Some toxic people in your circle may get aggressive with their mental manipulation. They may raise their voice, exaggerate their body language, or become emotionally over the top. It’s often a ruse that’s intended to coerce you to do what they want so that they’ll be quiet.

10. They Stop Talking

Sometimes, an expert manipulator will shut down the conversation with silence. They won’t respond to your questions or opinions in person or in another form of communication. It’s a classic stonewalling tactic to remind you that they’re in control, and nothing happens until they say so.

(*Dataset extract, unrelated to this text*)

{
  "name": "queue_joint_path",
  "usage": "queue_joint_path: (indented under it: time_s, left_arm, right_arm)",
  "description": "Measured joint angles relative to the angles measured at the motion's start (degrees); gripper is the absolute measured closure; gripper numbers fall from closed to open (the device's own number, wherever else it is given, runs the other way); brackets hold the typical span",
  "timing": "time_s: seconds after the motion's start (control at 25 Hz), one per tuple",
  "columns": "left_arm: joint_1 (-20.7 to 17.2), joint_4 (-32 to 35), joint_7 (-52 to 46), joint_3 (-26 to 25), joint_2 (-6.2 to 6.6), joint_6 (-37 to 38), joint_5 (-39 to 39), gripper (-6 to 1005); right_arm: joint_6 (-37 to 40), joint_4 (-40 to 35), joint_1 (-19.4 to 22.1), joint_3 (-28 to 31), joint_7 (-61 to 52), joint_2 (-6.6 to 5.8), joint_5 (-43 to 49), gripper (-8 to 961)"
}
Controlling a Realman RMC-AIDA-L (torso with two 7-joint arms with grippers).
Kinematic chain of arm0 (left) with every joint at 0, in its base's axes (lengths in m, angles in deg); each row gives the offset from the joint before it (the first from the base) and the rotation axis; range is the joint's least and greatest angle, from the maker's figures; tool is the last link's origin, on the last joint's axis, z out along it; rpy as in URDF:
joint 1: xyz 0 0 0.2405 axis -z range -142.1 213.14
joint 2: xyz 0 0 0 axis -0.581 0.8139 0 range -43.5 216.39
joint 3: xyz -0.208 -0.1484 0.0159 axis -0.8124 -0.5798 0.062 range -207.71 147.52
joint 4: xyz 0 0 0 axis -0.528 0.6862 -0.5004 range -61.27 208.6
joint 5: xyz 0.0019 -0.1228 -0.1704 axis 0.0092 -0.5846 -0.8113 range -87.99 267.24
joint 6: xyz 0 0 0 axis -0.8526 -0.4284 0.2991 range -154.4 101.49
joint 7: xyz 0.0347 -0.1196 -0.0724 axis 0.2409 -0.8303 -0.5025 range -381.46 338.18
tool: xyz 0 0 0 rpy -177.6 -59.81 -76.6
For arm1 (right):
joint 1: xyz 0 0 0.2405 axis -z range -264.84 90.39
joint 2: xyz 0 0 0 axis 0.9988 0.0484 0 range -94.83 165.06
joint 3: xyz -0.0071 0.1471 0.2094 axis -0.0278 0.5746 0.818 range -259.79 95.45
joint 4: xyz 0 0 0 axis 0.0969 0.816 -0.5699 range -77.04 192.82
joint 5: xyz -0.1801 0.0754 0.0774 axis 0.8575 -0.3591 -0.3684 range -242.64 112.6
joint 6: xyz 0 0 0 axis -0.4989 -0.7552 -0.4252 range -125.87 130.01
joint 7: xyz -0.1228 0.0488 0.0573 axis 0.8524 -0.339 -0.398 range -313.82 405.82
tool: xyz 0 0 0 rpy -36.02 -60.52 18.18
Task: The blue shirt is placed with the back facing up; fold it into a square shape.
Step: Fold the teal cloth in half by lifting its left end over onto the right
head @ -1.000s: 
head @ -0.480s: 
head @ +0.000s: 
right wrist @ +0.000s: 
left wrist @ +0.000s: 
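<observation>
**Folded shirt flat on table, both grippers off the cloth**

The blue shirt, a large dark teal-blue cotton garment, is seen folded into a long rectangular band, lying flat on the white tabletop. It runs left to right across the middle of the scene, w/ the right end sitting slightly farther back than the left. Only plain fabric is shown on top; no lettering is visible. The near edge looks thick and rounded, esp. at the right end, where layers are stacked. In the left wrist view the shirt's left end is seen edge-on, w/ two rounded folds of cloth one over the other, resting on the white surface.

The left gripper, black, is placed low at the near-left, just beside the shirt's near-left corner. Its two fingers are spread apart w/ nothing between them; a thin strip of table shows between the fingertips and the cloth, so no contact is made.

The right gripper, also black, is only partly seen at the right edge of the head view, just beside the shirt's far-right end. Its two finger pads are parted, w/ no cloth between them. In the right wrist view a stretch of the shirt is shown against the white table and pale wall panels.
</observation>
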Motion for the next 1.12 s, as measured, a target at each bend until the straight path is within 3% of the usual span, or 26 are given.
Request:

11. They Constantly Criticize You

A person who loves and respects you seeks to build your esteem, not destroy it. Even when they offer constructive criticism, it’s done kindly and with your best interests at heart. If they say something offensive in the heat of an argument, they’re usually the first to apologize.

Chronic criticism is a red flag for mental manipulation. These types of personalities will badger, degrade, and criticize anything you say or do. If you continue to listen to their poisonous comments, you’ll start to doubt yourself.

12. The Shift the Blame to You and Others

Manipulative people often have narcissistic personalities and view themselves as superior to others. If anything goes wrong in their lives, it’s always somebody else’s fault. In a toxic relationship, they will shift the blame to you to make themselves look better.

According to an article published by PlosOne, blame-shifting is a way for toxic people to assert control. It’s often done in the guise of an apology, but it’s quickly turned around on you. For example: “I’m sorry I lost my temper and said those horrible things, but if you didn’t press all my buttons, this would never happen.”

13. They Play the Martyr

A manipulative person in your life may play on your sympathies. They’ll often exaggerate any problems or challenges to make you feel guilty. You’re always the big bad wolf, and they’re the innocent lamb.

The martyr depends on using guilt trips, so you’ll do what they want.

You’re a good person and don’t want to hurt them. The whole time it’s you who is being hurt, not them.

14. They Pretend to be Ignorant

“Oh, did what I said the other day hurt you? I’m sorry, I had no idea you were so sensitive.” Faked ignorance is manipulation that’s often connected to twisted apologies. Their façade of innocence is a stall tactic that makes you uncomfortable and gives in to their control.

It’s also a devious ploy to cover any of their mistakes or shortcomings. They’ll say they don’t understand, and you weren’t clear about your feelings. They know what they’re doing, and their ignorance is manipulative, not bliss.

15. They Make It All About Them

A narcissistic partner, friend, or family member may be deluded that they’re superior to you, but they still want you in their lives. You’re the subject for their blame-shifting, and you’ll be the captive audience for their haughty boasts.

No matter what you’ve seen or done, they’ve done better. They can magically turn the conversation back to them regardless of the topic. These people manipulate you for constant validation, and they don’t have time for your thoughts or needs.

mental manipulation

Final Thoughts on Mental Manipulation

Whether it’s physical, verbal, or emotional, manipulation is abuse. A person who uses words and actions to cause mental anguish is toxic, and you deserve better. Reclaim control in your life and make your exit with your head held high.